Augustin d’Hippone/Deuxième série/Solennités et panégyriques/Sermon CLXXXIX. Pour le jour de Noël. VI. Vérité et justification

Sermons détachées de Saint Paul
Œuvres complètes de Saint Augustin (éd. Raulx, 1864)


SERMON CLXXXIX. POUR LE JOUR DE NOËL. VI. VÉRITÉ ET JUSTIFICATION.

ANALYSE. – Le Verbe naissant de la Vierge est la Vérité s’élevant de la terre. Or, ce qu’il se propose n’est pas seulement de nous éclairer, mais encore de nous justifier. Donc allons à lui et nous y attachons.
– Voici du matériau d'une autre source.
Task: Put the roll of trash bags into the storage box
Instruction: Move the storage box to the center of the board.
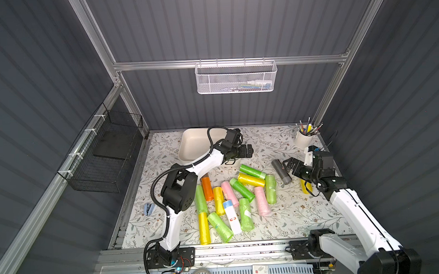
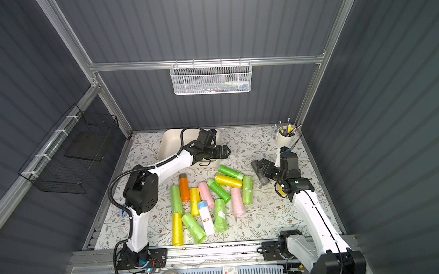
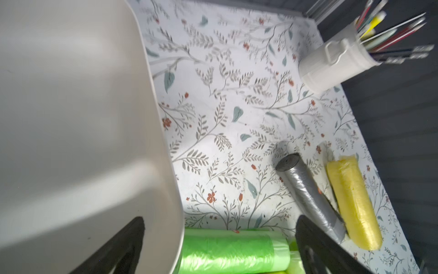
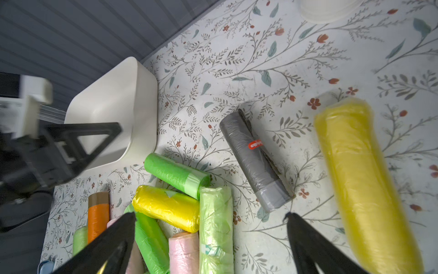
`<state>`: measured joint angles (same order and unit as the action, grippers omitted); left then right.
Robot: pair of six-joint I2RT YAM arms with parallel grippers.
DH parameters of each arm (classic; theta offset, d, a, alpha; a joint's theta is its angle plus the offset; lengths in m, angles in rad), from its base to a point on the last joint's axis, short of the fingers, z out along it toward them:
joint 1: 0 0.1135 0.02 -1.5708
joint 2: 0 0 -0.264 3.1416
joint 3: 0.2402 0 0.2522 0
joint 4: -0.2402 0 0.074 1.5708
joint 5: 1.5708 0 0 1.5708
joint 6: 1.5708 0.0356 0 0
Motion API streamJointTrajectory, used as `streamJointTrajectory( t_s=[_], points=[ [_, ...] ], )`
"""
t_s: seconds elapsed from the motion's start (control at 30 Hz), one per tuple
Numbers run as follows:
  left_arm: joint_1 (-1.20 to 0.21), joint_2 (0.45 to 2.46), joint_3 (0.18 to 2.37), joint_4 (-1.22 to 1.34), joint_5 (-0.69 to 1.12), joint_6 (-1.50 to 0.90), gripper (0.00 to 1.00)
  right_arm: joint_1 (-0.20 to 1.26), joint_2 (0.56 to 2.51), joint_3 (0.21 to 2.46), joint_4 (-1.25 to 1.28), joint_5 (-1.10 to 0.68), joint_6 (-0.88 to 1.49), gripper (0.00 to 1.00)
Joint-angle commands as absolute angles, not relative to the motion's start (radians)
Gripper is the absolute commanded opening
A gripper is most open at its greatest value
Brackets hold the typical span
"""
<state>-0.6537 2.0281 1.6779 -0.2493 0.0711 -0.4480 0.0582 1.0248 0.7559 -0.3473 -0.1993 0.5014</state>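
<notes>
Left gripper (image 1: pixel 249 151) and right gripper (image 1: pixel 288 167) are held wide, empty; grey roll (image 4: pixel 254 161), seemingly ahead, may be nudged away by a finger.

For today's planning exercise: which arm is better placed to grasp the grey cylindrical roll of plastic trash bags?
Right. The open right tool sits beside the grey cylindrical plastic roll; the open left tool hangs farther off, by the cream-white rectangular plastic storage box.

The grey roll (image 4: pixel 260 173) bears a red oval sticker (image 4: pixel 255 144) whose white lettering is not legible.
</notes>
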Motion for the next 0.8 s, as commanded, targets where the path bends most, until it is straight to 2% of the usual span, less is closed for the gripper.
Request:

1. Le Jour, auteur de chaque jour, a pour nous, mes frères, sanctifié le jour présent. C’est de ce Jour suprême qu’il est dit dans un psaume : « Chantez au Seigneur un cantique nouveau ; que toute la terre célèbre le Seigneur. Célébrez le Seigneur et bénissez son nom ; bénissez son Sauveur, le Jour issu du Jour[1] ». Quel est ce Jour issu du Jour, sinon le Fils issu du Père, lumière de lumière ? Le Jour donc a engendré le Jour qui jaillit aujourd’hui du sein de la Vierge ; et ce Jour par conséquent n’a ni lever ni coucher. J’appelle ici Jour Dieu le Père. Ce Jour en effet n’est-il pas lumière, non pas cette lumière que voient les yeux du corps et qui éclaire les animaux aussi bien que nous ; mais la lumière qui brille aux yeux des anges et qui demande, pour arriver jusqu’à nous, que nous purifiions nos cœurs. Ne vivons-nous pas dans une nuit qui passe et durant laquelle sont allumés pour nous les flambeaux de l’Écriture ? À cette nuit succédera le matin dont il est parlé dans ces mots d’un psaume : « Je me lèverai le matin devant vous et je vous contemplerai[2] ».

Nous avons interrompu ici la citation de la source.